È la considerazione di Lbc, per voce della sua segretaria Elettra Ortu La Barbera e del gruppo consiliare composto da Dario Bellini, Damiano Coletta, Floriana Coletta e Loretta Isotton, in merito alle dichiarazioni degli assessori all’Urbanistica e all’Ambiente sulle risorse messe a disposizione nei rispettivi settori.
“Da giorni assistiamo a dichiarazioni pubbliche da parte di assessori della giunta Celentano, in particolare dell’assessora all’Urbanistica Annalisa Muzio e dell’assessore all’Ambiente Franco Adonizio, che denunciano apertamente l’assenza di risorse economiche nei rispettivi bilanci. Non è la prima volta, peraltro, che assessori o consiglieri comunali della maggioranza rivolgono critiche e attacchi pubblici alla sindaca Celentano – denunciano i consiglieri e la segretaria di Lbc – L’elemento politicamente più grave non è solo il contenuto di queste dichiarazioni, ma il fatto che critiche che dovrebbero essere affrontate e risolte all’interno della maggioranza e dell’amministrazione vengano invece affidate ai giornali, senza che i problemi vengano gestiti internamente e senza una presa di posizione della sindaca su fatti così rilevanti”.
Per il movimento dalle dichiarazioni dell’assessore Franco Adonizio emerge un elemento estremamente preoccupante: la carenza di risorse per il settore Ambiente metterebbe a rischio anche obiettivi strategici per la città, come il mantenimento della Bandiera Blu.
“Un segnale allarmante – commentano – che dimostra come l’assenza di programmazione e investimenti possa avere conseguenze concrete e immediate sulla qualità dei servizi e sull’immagine della città.
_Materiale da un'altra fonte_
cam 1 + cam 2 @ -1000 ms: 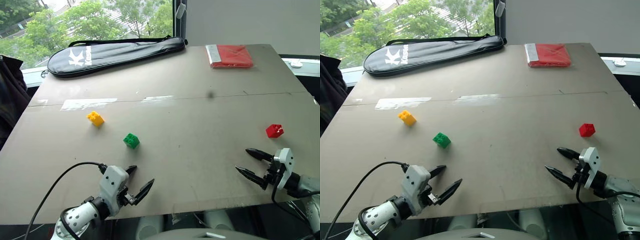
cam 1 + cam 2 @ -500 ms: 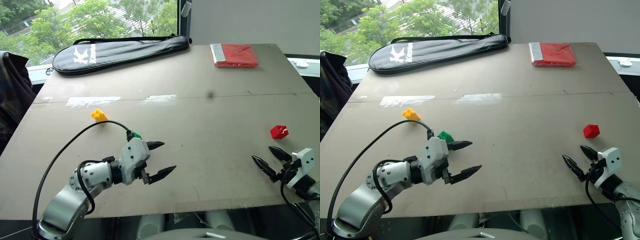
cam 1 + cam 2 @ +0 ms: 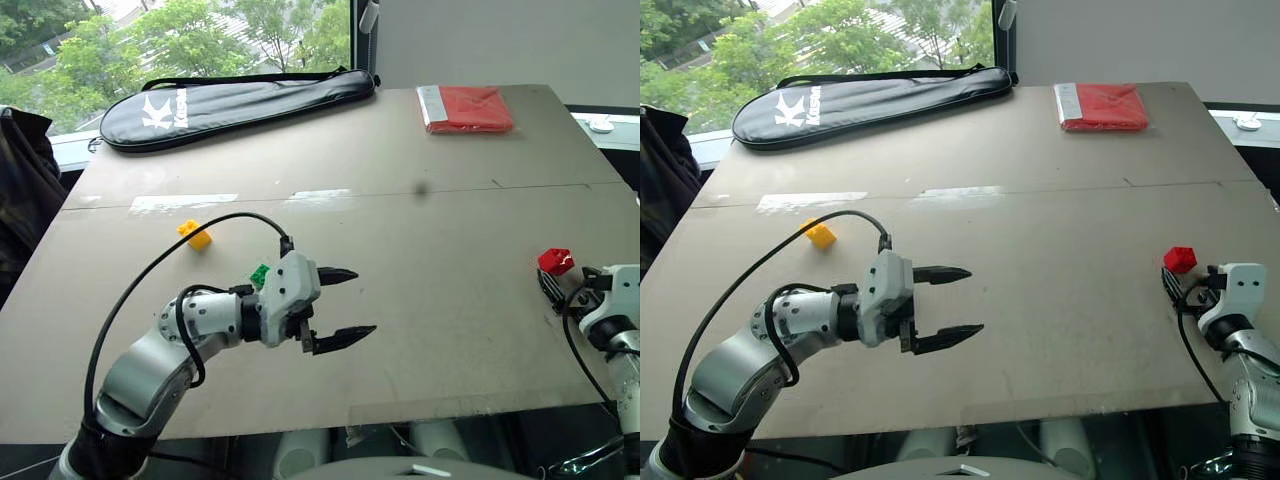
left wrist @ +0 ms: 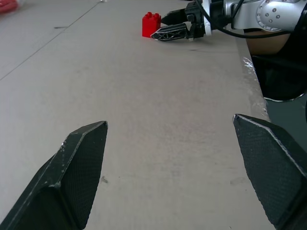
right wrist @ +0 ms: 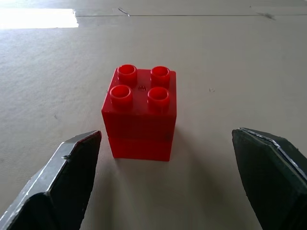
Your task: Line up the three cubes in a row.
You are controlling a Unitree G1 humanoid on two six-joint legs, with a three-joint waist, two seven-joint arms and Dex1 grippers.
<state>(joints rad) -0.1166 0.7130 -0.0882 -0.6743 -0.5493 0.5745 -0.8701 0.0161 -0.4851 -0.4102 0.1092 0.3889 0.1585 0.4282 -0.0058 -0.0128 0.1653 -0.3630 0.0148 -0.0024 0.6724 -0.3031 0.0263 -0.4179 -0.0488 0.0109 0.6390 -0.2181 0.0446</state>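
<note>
Three studded cubes rest apart on the grey table (image 3: pixel 450 200). The yellow cube (image 3: pixel 196 234) lies at the left. The green cube (image 3: pixel 259 274) peeks out from behind my left gripper (image 3: pixel 366 300), which hovers open over the table's middle, pointing right, with nothing between its fingers. The red cube (image 3: pixel 555 261) stands near the table's right edge. My right gripper (image 3: pixel 1172 287) is open just short of the red cube (image 5: pixel 140 112), its fingers (image 5: pixel 72 172) spread wider than the cube and apart from it.
A black racket bag (image 3: pixel 240 100) lies along the far left edge and a flat red packet (image 3: pixel 465 108) at the far right. A dark garment (image 3: pixel 20 180) hangs beyond the left edge. The table's near edge runs just under both arms.
My left arm rose from the near edge and swung right, now covering most of the green cube. My right gripper turned and moved right, up to the red cube. Both stayed open.
</note>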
Il quadro è quello di un’amministrazione fragile, attraversata da una frattura evidente, incapace di governare i nodi fondamentali del bilancio e di garantire condizioni minime di funzionamento a settori strategici”.
Urbanistica e Ambiente, del resto, non sono ambiti secondari: “Sono quelli che definiscono la direzione di sviluppo di una città, la qualità del territorio, la tutela ambientale e la capacità di programmare il futuro. Lasciarli senza risorse – rilevano da Latina Bene Comune – significa rinunciare a qualsiasi visione e limitarsi alla gestione dell’ordinario. Colpisce infine – concludono – che tali dichiarazioni arrivino anche da assessorati considerati politicamente molto vicini alla sindaca. Un elemento che rafforza la lettura di una crisi non episodica, ma strutturale, che oggi investe l’intera amministrazione comunale”.